__Work task__.
Could you return the lines below exactly, from the first line up to and including the line that holds "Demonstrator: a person"?

__Supplied entries__.
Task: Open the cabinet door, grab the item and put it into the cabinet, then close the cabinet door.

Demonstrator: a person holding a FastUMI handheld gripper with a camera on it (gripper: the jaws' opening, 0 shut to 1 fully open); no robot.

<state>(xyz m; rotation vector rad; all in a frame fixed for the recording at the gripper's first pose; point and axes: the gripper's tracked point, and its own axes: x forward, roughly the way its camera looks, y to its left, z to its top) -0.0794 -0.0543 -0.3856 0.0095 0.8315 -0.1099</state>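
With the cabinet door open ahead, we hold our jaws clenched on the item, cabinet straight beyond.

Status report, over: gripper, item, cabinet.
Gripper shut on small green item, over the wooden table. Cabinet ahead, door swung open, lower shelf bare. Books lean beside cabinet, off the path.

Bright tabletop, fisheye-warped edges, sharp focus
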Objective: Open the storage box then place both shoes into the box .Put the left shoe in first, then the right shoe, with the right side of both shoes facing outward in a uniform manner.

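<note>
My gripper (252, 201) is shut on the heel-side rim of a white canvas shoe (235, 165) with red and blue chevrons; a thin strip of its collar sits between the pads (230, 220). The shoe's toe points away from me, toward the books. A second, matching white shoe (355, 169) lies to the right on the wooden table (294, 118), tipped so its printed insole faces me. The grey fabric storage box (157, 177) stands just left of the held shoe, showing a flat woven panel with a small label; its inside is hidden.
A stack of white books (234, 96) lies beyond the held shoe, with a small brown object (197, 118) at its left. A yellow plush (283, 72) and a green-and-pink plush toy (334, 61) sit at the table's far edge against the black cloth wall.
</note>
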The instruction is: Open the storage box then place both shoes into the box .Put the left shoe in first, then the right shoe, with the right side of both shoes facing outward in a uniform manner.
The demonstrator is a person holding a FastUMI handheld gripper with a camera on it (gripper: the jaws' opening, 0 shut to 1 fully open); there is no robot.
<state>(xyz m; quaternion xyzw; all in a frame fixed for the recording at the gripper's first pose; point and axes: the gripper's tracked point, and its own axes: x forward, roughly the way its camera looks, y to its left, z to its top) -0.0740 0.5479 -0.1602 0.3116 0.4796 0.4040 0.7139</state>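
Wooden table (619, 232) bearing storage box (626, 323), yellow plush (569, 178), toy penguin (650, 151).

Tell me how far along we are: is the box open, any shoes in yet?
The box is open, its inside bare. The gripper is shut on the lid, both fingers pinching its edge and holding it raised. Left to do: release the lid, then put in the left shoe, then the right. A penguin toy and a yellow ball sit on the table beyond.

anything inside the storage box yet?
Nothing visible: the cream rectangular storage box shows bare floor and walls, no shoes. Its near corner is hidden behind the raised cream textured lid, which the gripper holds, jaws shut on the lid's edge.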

__Solution to this problem__.
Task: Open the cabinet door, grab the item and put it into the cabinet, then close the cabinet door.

Demonstrator: a person holding a FastUMI handheld gripper with a camera on it (gripper: the jaws' opening, 0 shut to 1 fully open); no robot.

This exercise has now been fully answered.